Thank you for telling me your experience with it. It’s a hard feeling to describe but I too get severe brain fog where I find myself not being able to string sentences together and my body feels like lead. My concern is that it will start to affect my work when I return to being on site at the college again. For now it is manageable at home to a certain extent. I wonder whether it’s something I should inform my workplace about. I just fear that I will be treated differently.
Difficult question I would tell them and talk to HR . I would also let your Rheumatologist know maybe a different medication may help if disease activity is the cause of your fatigue.
BethRidout24 this was my worst symptom and had brain fog and exactly as you. I had to go to 6hr days 3 day week, no standing and 2days on 1 day off 1 day on and even that was a struggle. You need to talk to line management/HR as you need the support as I know I made mistakes due to my bran fog and it just meant by the time I got home I was wiped out. I am only 'lucky' as still on furlough as I know going back going to be an issue.

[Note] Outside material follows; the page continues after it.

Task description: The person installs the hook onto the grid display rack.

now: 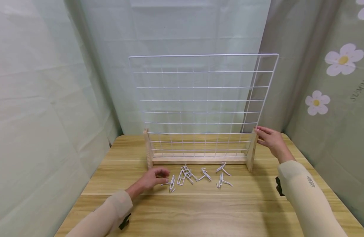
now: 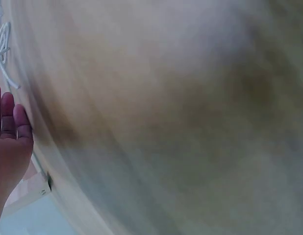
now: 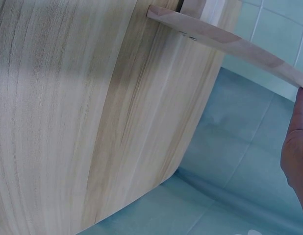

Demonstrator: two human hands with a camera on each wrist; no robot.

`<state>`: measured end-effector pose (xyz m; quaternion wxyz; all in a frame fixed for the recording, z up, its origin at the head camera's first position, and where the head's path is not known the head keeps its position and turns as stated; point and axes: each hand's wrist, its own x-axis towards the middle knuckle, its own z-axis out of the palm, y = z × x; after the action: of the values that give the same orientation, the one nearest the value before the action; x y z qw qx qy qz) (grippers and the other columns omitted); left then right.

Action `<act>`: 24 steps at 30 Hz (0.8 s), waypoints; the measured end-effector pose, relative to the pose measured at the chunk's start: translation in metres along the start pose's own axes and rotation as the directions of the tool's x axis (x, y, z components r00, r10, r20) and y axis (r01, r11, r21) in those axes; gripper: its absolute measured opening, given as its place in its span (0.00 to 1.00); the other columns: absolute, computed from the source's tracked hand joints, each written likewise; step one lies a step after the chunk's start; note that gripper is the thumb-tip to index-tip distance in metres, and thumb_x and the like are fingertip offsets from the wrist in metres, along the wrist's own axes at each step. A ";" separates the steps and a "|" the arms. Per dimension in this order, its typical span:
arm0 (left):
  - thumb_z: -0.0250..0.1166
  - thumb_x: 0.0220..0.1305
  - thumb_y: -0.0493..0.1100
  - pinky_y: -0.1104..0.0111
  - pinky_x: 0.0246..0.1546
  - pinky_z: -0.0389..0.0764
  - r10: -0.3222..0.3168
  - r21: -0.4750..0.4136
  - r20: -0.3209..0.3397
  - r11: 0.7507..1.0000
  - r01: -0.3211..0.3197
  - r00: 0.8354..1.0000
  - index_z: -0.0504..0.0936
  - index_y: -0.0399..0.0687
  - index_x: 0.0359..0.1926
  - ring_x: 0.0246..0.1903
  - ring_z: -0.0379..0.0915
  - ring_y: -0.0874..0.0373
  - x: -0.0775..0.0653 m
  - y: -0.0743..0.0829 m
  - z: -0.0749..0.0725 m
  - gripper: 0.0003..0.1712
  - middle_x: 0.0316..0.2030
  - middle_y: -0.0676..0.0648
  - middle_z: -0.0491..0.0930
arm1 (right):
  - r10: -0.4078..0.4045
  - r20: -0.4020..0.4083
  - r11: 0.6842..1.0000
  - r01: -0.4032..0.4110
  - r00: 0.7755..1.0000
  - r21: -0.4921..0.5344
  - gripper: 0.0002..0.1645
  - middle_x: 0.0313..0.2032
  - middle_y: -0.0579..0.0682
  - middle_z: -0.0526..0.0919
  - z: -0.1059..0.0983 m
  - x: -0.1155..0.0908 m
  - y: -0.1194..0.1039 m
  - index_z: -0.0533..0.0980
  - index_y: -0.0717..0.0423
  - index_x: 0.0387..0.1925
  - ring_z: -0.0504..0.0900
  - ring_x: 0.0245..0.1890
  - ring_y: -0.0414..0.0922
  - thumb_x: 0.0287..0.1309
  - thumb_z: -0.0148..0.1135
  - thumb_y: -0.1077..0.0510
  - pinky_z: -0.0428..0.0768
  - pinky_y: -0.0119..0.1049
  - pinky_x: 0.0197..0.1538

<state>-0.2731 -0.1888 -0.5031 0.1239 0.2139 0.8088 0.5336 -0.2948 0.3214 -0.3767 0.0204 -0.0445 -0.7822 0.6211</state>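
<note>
A white wire grid panel [image 1: 201, 87] stands upright in a wooden stand [image 1: 199, 162] with a side post at each end. My right hand [image 1: 272, 141] touches the upper end of the right post [image 1: 251, 149], its fingers fairly straight. In the right wrist view, fingertips of this hand [image 3: 297, 147] meet the edge of that wooden post [image 3: 230, 41]. Low at the left, my left hand [image 1: 153, 177] reaches beside a white wire hook [image 1: 171, 183], fingers loosely bent; contact is unclear. The left wrist view catches this hand [image 2: 12, 142] at its edge, near white hooks [image 2: 2, 44].
More white wire hooks lie in front of the stand: a tangled cluster [image 1: 186, 174], one hook [image 1: 204, 175] at the middle and two at the right, including this hook [image 1: 222, 181]. The wooden table [image 1: 205, 210] is bordered by pale curtains [image 1: 51, 98].
</note>
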 end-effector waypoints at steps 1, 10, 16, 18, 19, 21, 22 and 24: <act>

That's a very long day for anyone let alone someone with RA. Are your employers aware of your situation? Maybe you need to consider asking for reduced hours until you get onto the right meds 🤔
Slightly random but I find that because RD now takes up so much time and mental energy that it's difficult to give a toss about anything else. Blood tests, appointments, pills, x rays etc and my pack about methotrexate came with a booklet for me to fill things in! Paperwork!!
Sorry BethR - are you newly diagnosed? I was diagnosed with an autoimmune disease at the end of last year but not fully confirmed which one yet - however, they all seem to have fatique as a main symptom. As J1707 says fatique can be so debilitating and I agree that on some days I shouldn't drive as my concentration is so poor.
I know exactly what you mean about it affecting cognitive function /concentration. When I am really fatiqued I find word choice a problem. I might be in the right filing cabinet, as it were, but I select the wrong word, e.g, 'I won't need to wash the garden' rather than 'water' it. I become anxious that when out in social or other circumstances that I will make these 'blunders'. Friends know, so they just laugh with me.
Alerting colleagues may take some strain off you. There is a guidance leaflet on NRAS for employers as it will be particularly difficult if you are being asked to lecture - although many lectures are now being done online as a result of Covid. Are any of yours?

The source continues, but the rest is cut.